EXERCISE BRIEF - Exact copy without images: repeat every entry as written.

SOURCE MATERIAL -
Content starts

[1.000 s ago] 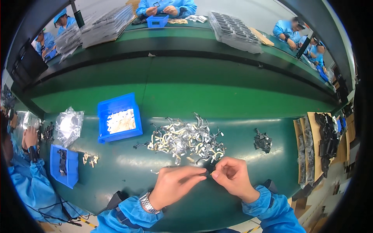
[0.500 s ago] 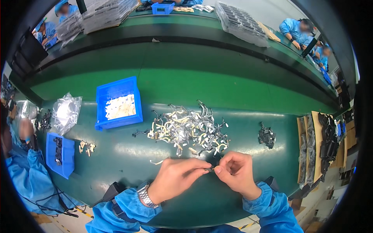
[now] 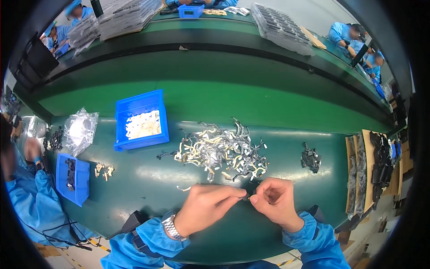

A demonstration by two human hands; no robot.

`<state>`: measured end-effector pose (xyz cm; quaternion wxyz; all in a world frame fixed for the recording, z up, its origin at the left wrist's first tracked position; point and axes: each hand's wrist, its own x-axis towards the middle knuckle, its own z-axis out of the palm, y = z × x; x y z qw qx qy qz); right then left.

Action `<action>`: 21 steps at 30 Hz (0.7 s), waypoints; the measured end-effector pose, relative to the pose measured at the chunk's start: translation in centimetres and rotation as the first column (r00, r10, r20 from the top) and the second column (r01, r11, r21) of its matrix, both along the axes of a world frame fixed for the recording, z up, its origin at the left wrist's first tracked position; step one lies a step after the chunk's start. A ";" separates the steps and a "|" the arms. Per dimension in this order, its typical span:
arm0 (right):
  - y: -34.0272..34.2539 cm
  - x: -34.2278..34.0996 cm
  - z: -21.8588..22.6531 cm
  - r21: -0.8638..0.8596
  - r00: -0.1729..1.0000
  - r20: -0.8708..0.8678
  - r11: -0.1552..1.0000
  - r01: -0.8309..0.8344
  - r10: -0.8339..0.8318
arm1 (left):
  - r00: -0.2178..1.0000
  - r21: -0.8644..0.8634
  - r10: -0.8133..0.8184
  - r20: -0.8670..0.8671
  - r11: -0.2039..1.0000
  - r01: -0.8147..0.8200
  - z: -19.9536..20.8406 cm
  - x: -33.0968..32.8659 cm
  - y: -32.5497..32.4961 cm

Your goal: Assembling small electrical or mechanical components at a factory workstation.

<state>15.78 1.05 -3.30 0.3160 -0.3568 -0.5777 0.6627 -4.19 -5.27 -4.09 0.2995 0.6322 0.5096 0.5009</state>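
Note:
My left hand (image 3: 208, 206) pinches a small dark part (image 3: 246, 197) between thumb and forefinger, low over the green table. From the other side, my right hand (image 3: 277, 202) closes thumb and forefinger at the same part. Fingertips cover most of it, so its exact kind cannot be made out. Just beyond my hands lies a heap of short cable pieces (image 3: 219, 150), black, white and cream with small connectors. One loose pale cable piece (image 3: 183, 188) rests beside my left hand.
A blue bin (image 3: 121, 146) holds cream pieces; a smaller blue bin (image 3: 80, 193) holds black parts. Cream bits (image 3: 104, 171), a clear plastic bag (image 3: 80, 132) and a black pile (image 3: 311, 158) lie around. Cardboard-divided black parts (image 3: 363, 172) stand right. A co-worker's arm (image 3: 33, 193) is at left.
The whole view has shifted slightly, so the table's contents appear a little further right. My hands stay together at the small dark part, with only slight finger movement.

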 end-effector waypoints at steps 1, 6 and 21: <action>0.0 0.0 -0.1 -0.006 1.000 -0.002 1.000 -0.001 0.001 | 1.000 0.010 0.004 -0.012 1.000 -0.004 -0.1 0.0 -0.1; -0.1 -0.1 0.0 0.000 1.000 0.014 1.000 -0.001 0.001 | 1.000 0.042 0.007 -0.029 0.999 -0.006 0.0 0.0 0.1; -0.1 -0.1 -0.1 0.025 0.999 0.033 1.000 -0.001 0.000 | 0.998 0.086 -0.007 -0.070 0.996 0.013 -0.2 -0.2 0.2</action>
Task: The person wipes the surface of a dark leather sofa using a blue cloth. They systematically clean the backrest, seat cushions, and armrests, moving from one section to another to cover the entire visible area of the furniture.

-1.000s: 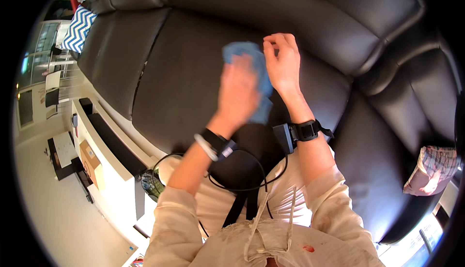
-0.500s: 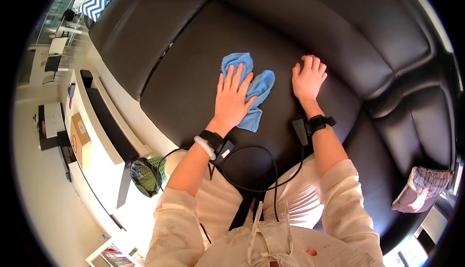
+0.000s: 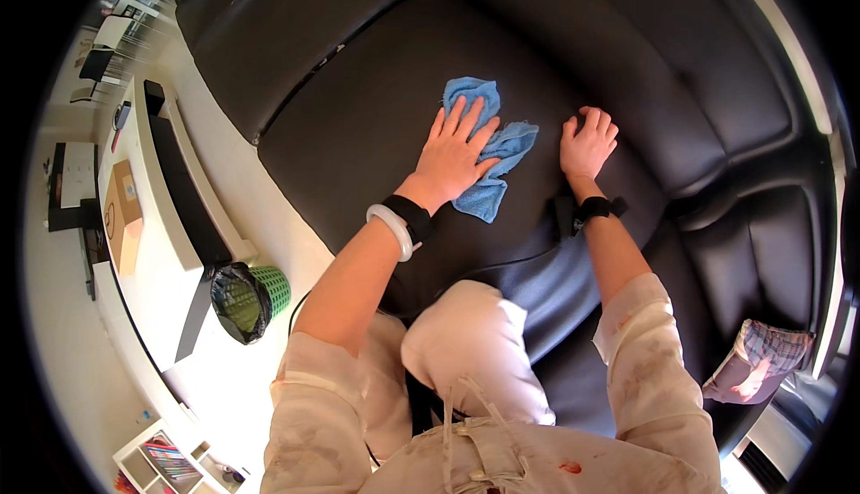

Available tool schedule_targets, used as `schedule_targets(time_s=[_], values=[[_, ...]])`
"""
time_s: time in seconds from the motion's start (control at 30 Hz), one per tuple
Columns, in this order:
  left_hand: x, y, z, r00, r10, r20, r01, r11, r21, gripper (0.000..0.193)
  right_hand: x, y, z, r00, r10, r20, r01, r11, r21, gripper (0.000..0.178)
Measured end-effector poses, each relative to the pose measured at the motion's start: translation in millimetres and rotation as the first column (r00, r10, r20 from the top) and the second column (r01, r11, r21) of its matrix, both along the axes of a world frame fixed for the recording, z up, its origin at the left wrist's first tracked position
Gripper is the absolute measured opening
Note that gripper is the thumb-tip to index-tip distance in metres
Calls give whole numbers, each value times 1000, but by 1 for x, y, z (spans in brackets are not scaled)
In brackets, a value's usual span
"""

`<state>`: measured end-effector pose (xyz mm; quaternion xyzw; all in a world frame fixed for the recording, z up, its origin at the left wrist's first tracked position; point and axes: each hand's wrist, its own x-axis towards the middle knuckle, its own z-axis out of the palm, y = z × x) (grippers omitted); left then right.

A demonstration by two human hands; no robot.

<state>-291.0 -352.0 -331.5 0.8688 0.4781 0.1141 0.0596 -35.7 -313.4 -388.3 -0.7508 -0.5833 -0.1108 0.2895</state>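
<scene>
My left hand [image 3: 451, 159] lies flat with spread fingers on a crumpled blue cloth [image 3: 507, 146], pressing it against the black sofa seat [image 3: 376, 127]. Parts of the cloth show beyond the fingertips and to the right of the hand. A black strap and a white ring circle my left wrist. To the right, my right hand [image 3: 589, 143] rests on the seat near the backrest, its fingers loosely bent and the thumb apart. Nothing shows in it, though its palm is hidden. A black strap with a dark device sits on that wrist.
The sofa backrest [image 3: 618, 37] curves along the far and right side. A cushion [image 3: 751, 367] lies at the right. On the left stand a white cabinet [image 3: 157, 252] bearing a cardboard box [image 3: 125, 216], and a green bin [image 3: 269, 292] with a black bag.
My left hand and the cloth appear farther right and up in the view. My lap has shifted, with one knee now raised against the sofa. The cable loop is largely out of sight.
</scene>
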Motion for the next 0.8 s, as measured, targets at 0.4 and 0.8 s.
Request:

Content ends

TASK OUTPUT -
[1.000 s ago] 
[0.500 s ago] 
[now] 

A demonstration by two human hands; no robot.

`<state>`: measured end-effector pose (xyz cm; quaternion wxyz; all in a world frame fixed for the recording, z up, its origin at the left wrist's first tracked position; point and axes: each hand's wrist, its own x-axis towards the middle knuckle, its own z-axis out of the palm, y = z × x; x y z qw qx qy qz); right then left.

Action `<action>`: 21 steps at 30 Hz (0.7 s), waypoints; the measured end-effector pose, relative to the pose measured at the chunk's start: translation in centimetres and rotation as the first column (r00, r10, r20 from the top) and the second column (r01, r11, r21) of its matrix, both along the axes of a world frame fixed for the recording, z up, its origin at the left wrist's first tracked position; step one lies a step after the chunk's start. A ";" separates the steps and a "|" the arms. Per dimension in this order, its typical span:
arm0 (right):
  - y: -34.0272..34.2539 cm
  - x: -34.2278..34.0996 cm
  - z: -21.8588..22.6531 cm
  - r21: -0.8638..0.8596
  - r00: -0.1729..1.0000
  - r20: -0.8708..0.8678
  - r11: -0.1552..1.0000
  - r01: -0.8309..0.8344
  - r10: -0.8339..0.8318
arm1 (left):
  - r00: -0.2178..1.0000
  - r21: -0.8644..0.8634
  - r10: -0.8133..0.8184
  - r20: -0.8670..0.8671
  - r11: -0.2039..1.0000
  - r01: -0.8147..0.8200
  - z: -19.9536..20.8406 cm
  - x: -33.0968..32.8659 cm
  - y: -32.5497..32.4961 cm

Your goal: Assembling small electrical or mechanical components at a factory workstation.

<state>15.78 1.05 -3.30 0.3160 -0.3568 -0.5777 0.6627 -4.19 -5.27 -4.09 0.2995 0.6322 0.5096 0.5009</state>
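Note:
My left hand (image 3: 208, 206) pinches a small dark part (image 3: 246, 197) between thumb and forefinger, low over the green table. From the other side, my right hand (image 3: 277, 202) closes thumb and forefinger at the same part. Fingertips cover most of it, so its exact kind cannot be made out. Just beyond my hands lies a heap of short cable pieces (image 3: 219, 150), black, white and cream with small connectors. One loose pale cable piece (image 3: 183, 188) rests beside my left hand.
A blue bin (image 3: 121, 146) holds cream pieces; a smaller blue bin (image 3: 80, 193) holds black parts. Cream bits (image 3: 104, 171), a clear plastic bag (image 3: 80, 132) and a black pile (image 3: 311, 158) lie around. Cardboard-divided black parts (image 3: 363, 172) stand right. A co-worker's arm (image 3: 33, 193) is at left.
The whole view has shifted slightly, so the table's contents appear a little further right. My hands stay together at the small dark part, with only slight finger movement.
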
 end-effector waypoints at steps 1, 6 and 21: <action>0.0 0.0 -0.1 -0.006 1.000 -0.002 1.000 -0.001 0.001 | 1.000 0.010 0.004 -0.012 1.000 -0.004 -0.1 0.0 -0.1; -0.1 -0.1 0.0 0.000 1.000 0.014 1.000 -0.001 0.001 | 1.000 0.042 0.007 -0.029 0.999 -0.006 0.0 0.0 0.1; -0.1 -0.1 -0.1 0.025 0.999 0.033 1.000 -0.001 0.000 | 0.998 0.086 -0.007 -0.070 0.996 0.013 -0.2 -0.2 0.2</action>
Task: The person wipes the surface of a dark leather sofa using a blue cloth. They systematically clean the backrest, seat cushions, and armrests, moving from one section to another to cover the entire visible area of the furniture.

-1.000s: 
-0.500s: 
+0.000s: 

Available tool schedule_targets, used as `schedule_targets(time_s=[_], values=[[_, ...]])`
"""
time_s: time in seconds from the motion's start (control at 30 Hz), one per tuple
Columns, in this order:
  left_hand: x, y, z, r00, r10, r20, r01, r11, r21, gripper (0.000..0.193)
  right_hand: x, y, z, r00, r10, r20, r01, r11, r21, gripper (0.000..0.178)
Measured end-effector poses, each relative to the pose measured at the motion's start: translation in millimetres and rotation as the first column (r00, r10, r20 from the top) and the second column (r01, r11, r21) of its matrix, both along the axes of a world frame fixed for the recording, z up, its origin at the left wrist's first tracked position
Gripper is the absolute measured opening
Note that gripper is the thumb-tip to index-tip distance in metres
Calls give whole numbers, each value times 1000, but by 1 for x, y, z (spans in brackets are not scaled)
In brackets, a value's usual span
"""

`<state>`: measured end-effector pose (xyz mm; quaternion xyzw; all in a world frame fixed for the recording, z up, its origin at the left wrist's first tracked position; point and axes: each hand's wrist, its own x-axis towards the middle knuckle, its own z-axis out of the palm, y = z × x) (grippers omitted); left then right.

A demonstration by two human hands; no robot.

<state>-291.0 -352.0 -331.5 0.8688 0.4781 0.1141 0.0596 -35.7 -313.4 -388.3 -0.7508 -0.5833 -0.1108 0.2895</state>
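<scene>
My left hand [image 3: 451, 159] lies flat with spread fingers on a crumpled blue cloth [image 3: 507, 146], pressing it against the black sofa seat [image 3: 376, 127]. Parts of the cloth show beyond the fingertips and to the right of the hand. A black strap and a white ring circle my left wrist. To the right, my right hand [image 3: 589, 143] rests on the seat near the backrest, its fingers loosely bent and the thumb apart. Nothing shows in it, though its palm is hidden. A black strap with a dark device sits on that wrist.
The sofa backrest [image 3: 618, 37] curves along the far and right side. A cushion [image 3: 751, 367] lies at the right. On the left stand a white cabinet [image 3: 157, 252] bearing a cardboard box [image 3: 125, 216], and a green bin [image 3: 269, 292] with a black bag.
My left hand and the cloth appear farther right and up in the view. My lap has shifted, with one knee now raised against the sofa. The cable loop is largely out of sight.
</scene>
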Motion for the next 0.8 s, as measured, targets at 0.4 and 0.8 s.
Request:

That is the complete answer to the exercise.